How to be a Super Sensitive Badass in Bed
Do you find yourself more aware of sounds, smells, touch, taste, subtleties, and nuance? Can you tune into someone's energy from across the room? Do you need sex to be slower with a longer build-up and intentional aftercare?
You may be an empath or a Highly Sensitive Person (HSP). Empaths and Highly Sensitive People are wired to be more aware of external stimuli and emotions. This can make sex feel like a game of red light green light, where filtering all the input of information, and managing your own experience can become overwhelming when all you yearn for is to relax, enjoy the moment, and get turned on.
As a Super Sensitive Badass™ myself, I’ve found it daunting to navigate intimacy and sex while having a highly sensitive nervous system. Knowing that great sex is not only possible, but can be amplified for an Empath an HSP, I looked through the research, my work with clients, and my personal experience to understand the crucial ingredients to deepen intimacy, build passion, and harness that sensitivity as a super sexy gift.

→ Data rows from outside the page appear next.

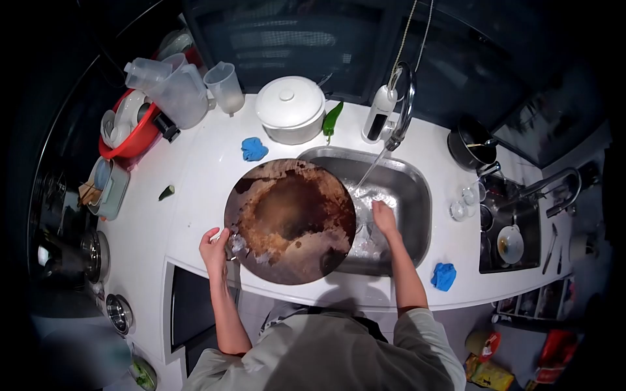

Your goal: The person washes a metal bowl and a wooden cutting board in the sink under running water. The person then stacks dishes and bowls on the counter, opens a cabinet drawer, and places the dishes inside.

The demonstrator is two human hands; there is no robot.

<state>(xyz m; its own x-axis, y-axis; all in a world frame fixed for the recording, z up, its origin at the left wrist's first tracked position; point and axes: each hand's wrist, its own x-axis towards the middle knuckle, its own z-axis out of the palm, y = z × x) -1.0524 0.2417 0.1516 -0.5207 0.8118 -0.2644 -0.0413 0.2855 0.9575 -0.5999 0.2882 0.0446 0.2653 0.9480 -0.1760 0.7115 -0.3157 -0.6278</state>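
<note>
A large round wok (293, 221), stained brown and rust-coloured, is over the left part of the sink and the counter in front of me. At its left rim my left hand (214, 249) grips it by a small loop handle. My right hand (383, 216) is inside the steel sink (413, 225), fingers drawn together, beside the running water. Whatever those fingers hold, if anything, is too small to make out. Water pours from the curved faucet (405, 107) into the basin, whose left side the wok covers.
A white lidded pot (291, 107), a green pepper (333, 121) and a blue cloth (254, 149) lie behind the wok. Plastic jugs (181, 98) and a red basin (134, 140) of dishes stand left. Glasses (459, 208), a black pot (471, 146) and a second sink (508, 262) are right.
</note>
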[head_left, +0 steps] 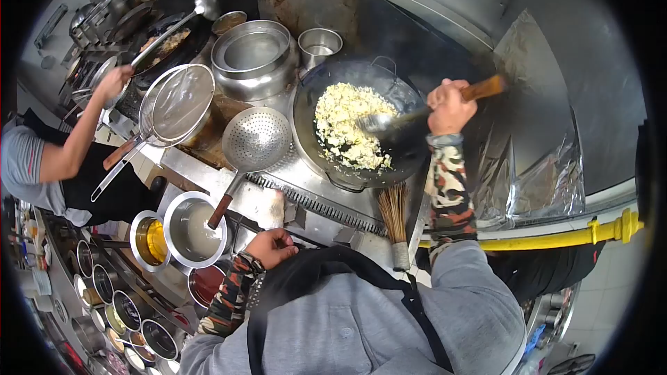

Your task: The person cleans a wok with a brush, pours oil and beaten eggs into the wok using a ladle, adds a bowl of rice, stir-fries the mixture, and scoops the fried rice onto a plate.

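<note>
My right hand (450, 105) is closed round the handle of a long ladle (379, 123), its wooden end sticking out beyond my fist. The ladle's metal head is blurred and touches chopped pale yellow-white food (344, 114), perhaps egg, in a large black wok (410, 156). By the counter's front edge, close to my apron, my left hand (273, 246) has its fingers curled, with nothing visible in them. A perforated strainer (257, 139) lies left of the wok, its wooden handle (220, 211) reaching over a metal pot of cloudy liquid (191, 229).
A bamboo brush (394, 219) stands at the wok's front right. Behind the strainer are stacked metal pots (251, 52) and a small metal pot (319, 45). Left, a fine-mesh sieve (184, 101) rests near a co-worker's hand (113, 85) holding a ladle. A yellow pipe (542, 238) runs along the right.
</note>
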A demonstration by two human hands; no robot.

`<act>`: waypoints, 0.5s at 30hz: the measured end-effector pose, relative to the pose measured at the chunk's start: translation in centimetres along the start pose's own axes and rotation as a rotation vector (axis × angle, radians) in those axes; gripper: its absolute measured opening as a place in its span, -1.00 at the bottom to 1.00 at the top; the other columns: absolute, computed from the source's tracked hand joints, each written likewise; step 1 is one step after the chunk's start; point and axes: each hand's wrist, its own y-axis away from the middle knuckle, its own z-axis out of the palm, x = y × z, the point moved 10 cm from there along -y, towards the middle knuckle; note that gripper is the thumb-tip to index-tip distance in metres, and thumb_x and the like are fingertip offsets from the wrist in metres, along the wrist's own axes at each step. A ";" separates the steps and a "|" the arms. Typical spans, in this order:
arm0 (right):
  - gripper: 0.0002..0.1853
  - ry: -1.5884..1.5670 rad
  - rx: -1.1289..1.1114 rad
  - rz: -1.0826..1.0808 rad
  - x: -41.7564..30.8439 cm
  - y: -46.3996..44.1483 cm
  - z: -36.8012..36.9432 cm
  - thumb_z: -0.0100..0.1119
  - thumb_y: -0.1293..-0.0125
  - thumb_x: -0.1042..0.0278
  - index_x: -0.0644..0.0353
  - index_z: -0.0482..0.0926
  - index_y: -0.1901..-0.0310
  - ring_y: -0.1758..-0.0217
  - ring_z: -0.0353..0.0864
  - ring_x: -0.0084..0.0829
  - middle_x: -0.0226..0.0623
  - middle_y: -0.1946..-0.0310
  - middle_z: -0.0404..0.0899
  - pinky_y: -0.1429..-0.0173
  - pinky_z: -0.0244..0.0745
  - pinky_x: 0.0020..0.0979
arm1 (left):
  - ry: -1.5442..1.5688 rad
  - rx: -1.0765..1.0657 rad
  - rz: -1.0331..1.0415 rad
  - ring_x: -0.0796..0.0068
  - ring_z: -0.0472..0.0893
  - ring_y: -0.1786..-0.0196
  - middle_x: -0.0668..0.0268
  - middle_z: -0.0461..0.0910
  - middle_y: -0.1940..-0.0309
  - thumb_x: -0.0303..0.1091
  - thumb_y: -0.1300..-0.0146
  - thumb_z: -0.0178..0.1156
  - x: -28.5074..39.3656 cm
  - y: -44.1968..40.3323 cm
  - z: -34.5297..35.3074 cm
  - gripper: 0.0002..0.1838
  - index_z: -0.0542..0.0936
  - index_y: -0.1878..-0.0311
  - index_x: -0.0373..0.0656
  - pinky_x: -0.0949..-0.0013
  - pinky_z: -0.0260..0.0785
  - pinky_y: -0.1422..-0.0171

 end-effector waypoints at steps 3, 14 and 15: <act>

Admit You’re Sensitive to Yourself and Your Partners
Even discovering what it means to be Highly Sensitive or Empathic can be a right of passage, validating that your experience is real and you’re not alone. All the times you’ve ever felt the need to dim the lights, change the song on the playlist, or change the temperature of the room become a validated necessity.
As with most situations, naming what is occurring helps to alleviate any tension or fear associated with it. The more you own your sensitivity and love yourself for it, the more you can care for yourself with that knowledge.
Protecting Your Personal Bubble
Being bombarded by other people's emotions, thoughts and energy can be draining and stressful. Giving yourself permission to take time for yourself to be alone, rest, and relax is essential in being able to connect to pleasure. Ask your partner to give you space before intimacy, and invite them to slowly enter into that space with their words, soft-touch, or caring energy. This build-up of connection can not only prevent overstimulation and overwhelm, it can also build up the sexual energy and desire between you and your partner(s).
The Pleasure is in the Detail
Since highly sensitive people are so aware of subtleties, their pleasure can be enhanced by paying attention to those subtleties. Luxuriating in long, intentional touches; settling into energy exchanges; leaning into whispers of sweetness can be all that an HSP needs to make their body ripple, twitch, and ache for more.
I Think Therefore I Am
Where your mind goes, your energy will follow. Thinking about the dirty laundry, the grocery list, or the unopened mail will lessen connection, intimacy, and ultimately your pleasure. If you are an HSP or are engaging with a person who is Empathic or Sensitive, be sure to stay present and keep your mind focused on the sexy thoughts and energy that will keep you and your partner(s) longing for more.
When you are able to harness your superpower for connection and sensuality, it can be a deeply powerful, energetic, and orgasmic experience for all involved.